■ AIM OF THE TASK: Write out all the data verbatim. Skip images.

(DATA EXTRACT)

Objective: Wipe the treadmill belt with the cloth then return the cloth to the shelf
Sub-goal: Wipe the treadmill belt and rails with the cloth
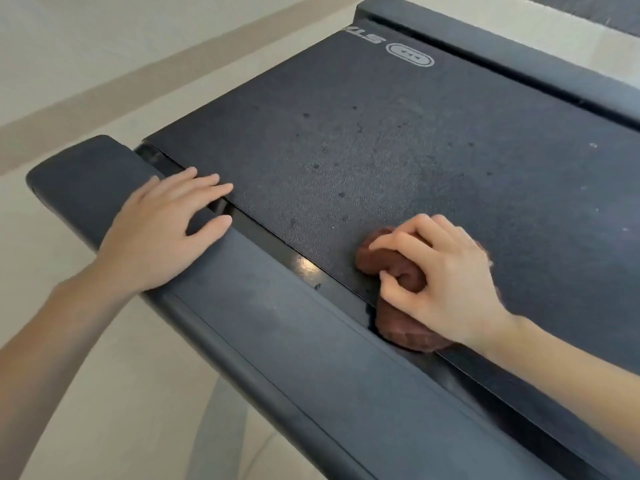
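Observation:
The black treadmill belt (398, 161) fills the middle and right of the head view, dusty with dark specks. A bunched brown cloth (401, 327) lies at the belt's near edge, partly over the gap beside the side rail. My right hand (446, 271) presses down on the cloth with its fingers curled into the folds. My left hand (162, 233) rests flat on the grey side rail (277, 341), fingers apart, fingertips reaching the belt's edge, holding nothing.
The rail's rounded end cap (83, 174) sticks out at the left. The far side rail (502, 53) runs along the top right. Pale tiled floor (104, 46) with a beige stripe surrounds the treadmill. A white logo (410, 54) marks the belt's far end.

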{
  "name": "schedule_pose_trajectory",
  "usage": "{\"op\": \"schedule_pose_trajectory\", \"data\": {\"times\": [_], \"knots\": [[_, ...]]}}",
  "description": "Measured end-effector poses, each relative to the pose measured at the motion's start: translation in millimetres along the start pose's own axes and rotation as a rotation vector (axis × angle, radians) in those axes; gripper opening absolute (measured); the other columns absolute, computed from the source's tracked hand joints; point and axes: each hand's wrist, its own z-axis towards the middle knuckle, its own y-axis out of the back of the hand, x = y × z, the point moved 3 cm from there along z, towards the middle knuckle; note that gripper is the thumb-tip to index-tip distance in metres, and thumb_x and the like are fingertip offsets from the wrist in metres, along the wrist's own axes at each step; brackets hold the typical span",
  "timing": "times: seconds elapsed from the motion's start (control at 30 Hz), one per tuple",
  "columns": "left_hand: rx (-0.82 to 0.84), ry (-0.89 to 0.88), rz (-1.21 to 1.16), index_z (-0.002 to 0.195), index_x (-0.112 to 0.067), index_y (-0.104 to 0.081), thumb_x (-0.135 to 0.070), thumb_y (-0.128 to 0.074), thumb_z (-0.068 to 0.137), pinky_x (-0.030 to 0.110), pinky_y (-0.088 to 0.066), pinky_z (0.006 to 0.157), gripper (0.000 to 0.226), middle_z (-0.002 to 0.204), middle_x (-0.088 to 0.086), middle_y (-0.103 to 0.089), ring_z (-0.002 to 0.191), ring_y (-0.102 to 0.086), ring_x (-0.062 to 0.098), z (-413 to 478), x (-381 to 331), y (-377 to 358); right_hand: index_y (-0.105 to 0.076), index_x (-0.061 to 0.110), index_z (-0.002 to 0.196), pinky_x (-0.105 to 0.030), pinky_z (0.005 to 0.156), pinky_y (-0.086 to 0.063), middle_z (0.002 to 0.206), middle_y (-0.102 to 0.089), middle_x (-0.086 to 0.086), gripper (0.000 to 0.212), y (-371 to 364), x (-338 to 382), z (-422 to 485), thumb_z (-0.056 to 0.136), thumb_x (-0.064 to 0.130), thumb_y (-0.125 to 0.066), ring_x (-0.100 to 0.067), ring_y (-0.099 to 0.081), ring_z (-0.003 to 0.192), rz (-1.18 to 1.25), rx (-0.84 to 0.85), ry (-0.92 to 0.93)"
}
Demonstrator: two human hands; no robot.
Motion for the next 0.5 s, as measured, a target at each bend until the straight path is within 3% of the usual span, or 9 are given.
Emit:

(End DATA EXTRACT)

■ ANSWER SECTION:
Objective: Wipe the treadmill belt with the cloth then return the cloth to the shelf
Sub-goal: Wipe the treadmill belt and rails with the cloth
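Observation:
The black treadmill belt (398, 161) fills the middle and right of the head view, dusty with dark specks. A bunched brown cloth (401, 327) lies at the belt's near edge, partly over the gap beside the side rail. My right hand (446, 271) presses down on the cloth with its fingers curled into the folds. My left hand (162, 233) rests flat on the grey side rail (277, 341), fingers apart, fingertips reaching the belt's edge, holding nothing.
The rail's rounded end cap (83, 174) sticks out at the left. The far side rail (502, 53) runs along the top right. Pale tiled floor (104, 46) with a beige stripe surrounds the treadmill. A white logo (410, 54) marks the belt's far end.
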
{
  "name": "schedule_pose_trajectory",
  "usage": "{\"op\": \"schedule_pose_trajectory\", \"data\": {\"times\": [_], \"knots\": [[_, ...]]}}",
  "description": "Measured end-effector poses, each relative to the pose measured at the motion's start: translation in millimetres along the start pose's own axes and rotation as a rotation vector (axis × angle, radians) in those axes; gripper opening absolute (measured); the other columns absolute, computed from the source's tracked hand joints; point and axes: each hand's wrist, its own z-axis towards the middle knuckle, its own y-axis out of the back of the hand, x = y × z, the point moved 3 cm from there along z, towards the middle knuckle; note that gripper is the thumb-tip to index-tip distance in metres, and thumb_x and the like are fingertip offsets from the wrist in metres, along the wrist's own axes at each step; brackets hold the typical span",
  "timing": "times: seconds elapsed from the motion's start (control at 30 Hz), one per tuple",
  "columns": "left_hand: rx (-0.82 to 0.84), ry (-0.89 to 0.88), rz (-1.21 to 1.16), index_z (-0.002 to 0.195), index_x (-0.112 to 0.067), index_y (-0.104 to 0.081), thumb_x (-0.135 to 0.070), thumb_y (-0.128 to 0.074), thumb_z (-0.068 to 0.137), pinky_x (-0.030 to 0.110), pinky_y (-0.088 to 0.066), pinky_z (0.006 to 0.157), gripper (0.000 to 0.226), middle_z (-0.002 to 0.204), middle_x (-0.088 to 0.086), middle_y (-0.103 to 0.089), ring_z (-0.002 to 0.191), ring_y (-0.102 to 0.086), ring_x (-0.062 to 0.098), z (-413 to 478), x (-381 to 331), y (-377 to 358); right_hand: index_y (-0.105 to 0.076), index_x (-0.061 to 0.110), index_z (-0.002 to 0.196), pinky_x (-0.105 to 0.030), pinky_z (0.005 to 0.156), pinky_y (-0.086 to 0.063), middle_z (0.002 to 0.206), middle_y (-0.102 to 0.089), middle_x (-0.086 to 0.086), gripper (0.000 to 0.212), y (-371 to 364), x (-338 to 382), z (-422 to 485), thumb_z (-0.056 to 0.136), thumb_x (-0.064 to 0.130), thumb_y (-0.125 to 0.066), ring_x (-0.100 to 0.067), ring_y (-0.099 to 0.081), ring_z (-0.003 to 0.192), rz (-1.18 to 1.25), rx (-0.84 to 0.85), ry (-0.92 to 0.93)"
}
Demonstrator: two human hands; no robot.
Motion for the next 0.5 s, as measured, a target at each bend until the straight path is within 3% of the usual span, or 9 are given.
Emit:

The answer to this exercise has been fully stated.